Bill’s sleight of hand
And just like that, as if the wizard of City Hall cast a magic spell lifting a charm, Bill de Blasio’s “agents of the city” vanished as absurdly as they had arrived — as a contrivance of a mayor scared of transparency as criminal investigations into his political operation swirled.
For months, the mayor’s lawyers have been stonewalling reporters who seek nothing more than release of official emails to and from five of de Blasio’s outside advisers, documents that unquestionably belong in the public domain. Except, abracadabra, de Blasio back in May designated the men as city “agents” for purposes of shielding their exchanges as internal government deliberations.
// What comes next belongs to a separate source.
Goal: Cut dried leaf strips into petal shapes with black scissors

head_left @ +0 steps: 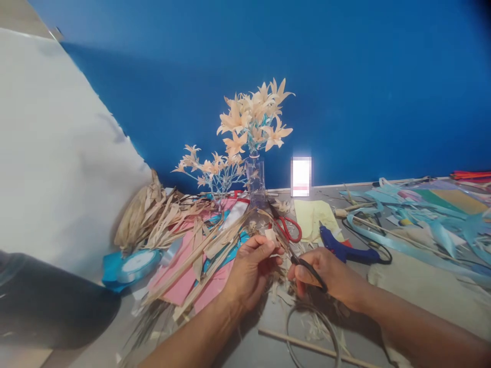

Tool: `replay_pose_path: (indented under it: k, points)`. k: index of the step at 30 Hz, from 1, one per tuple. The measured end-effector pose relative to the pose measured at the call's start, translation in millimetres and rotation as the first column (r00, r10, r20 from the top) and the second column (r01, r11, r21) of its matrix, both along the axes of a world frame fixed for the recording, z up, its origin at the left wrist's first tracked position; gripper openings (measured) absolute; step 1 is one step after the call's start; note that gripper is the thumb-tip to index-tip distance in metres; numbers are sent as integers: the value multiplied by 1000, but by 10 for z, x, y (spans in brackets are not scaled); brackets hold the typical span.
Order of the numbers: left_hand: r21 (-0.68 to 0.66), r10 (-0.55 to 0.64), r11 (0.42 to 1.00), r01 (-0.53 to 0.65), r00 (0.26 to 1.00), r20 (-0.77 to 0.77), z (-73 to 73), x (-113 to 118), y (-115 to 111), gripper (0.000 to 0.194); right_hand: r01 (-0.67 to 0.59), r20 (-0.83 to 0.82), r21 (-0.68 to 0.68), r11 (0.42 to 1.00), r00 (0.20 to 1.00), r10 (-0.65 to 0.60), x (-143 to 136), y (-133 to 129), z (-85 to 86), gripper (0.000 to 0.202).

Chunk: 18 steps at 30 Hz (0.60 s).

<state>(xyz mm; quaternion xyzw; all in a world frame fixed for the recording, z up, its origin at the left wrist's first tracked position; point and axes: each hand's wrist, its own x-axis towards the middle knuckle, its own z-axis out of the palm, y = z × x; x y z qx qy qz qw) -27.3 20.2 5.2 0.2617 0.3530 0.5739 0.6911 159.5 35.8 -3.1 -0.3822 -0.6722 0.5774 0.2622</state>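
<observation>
Between the thumb and fingers of my left hand (255,263) is a small pale piece of dried husk (270,236). My right hand (326,273) grips black-handled scissors (312,271), whose blades point up and left, close to the left fingertips. Whether the blades touch the piece I cannot tell. Just beyond my hands lie red-handled scissors (291,230). A blue glue gun (347,248) rests to the right of them. Below my hands, a metal ring (289,332) lies across a thin wooden stick (276,336) among cut scraps.
Peach husk flowers (233,120) stand in a clear bottle (256,179) near the blue wall. Dried husks (169,209), pink sheets (178,278) and a blue ribbon roll (134,266) lie leftward. Yellow paper (314,214) is behind the glue gun; light-blue ribbons (441,230) spread at right.
</observation>
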Motion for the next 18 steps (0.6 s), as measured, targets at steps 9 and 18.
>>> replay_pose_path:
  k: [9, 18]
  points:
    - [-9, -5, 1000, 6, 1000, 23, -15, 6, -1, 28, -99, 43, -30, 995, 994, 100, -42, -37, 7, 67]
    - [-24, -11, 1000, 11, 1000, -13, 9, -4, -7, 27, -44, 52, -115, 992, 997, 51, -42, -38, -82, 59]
Presto-chango, de Blasio reversed course on Monday, telling NY1 that all communications with the five “will be disclosable going forward.” Why? “It’s obviously become a distraction.” To translate: The mayor is dropping the legal label as quickly as he applied it not to defend any principle, not in acknowledgment that he has anything to hide, but because he would rather not have a neverending public relations headache heading into an election year.
If only: The reversal in fact injures de Blasio’s weak case in court that the advisers — four of them the brain trust behind his Campaign for One New York shop — deserve special privileges as quasigovernment employees.
Give it up, mayor. Give up every last email and this increasingly ridiculous, untenable fight.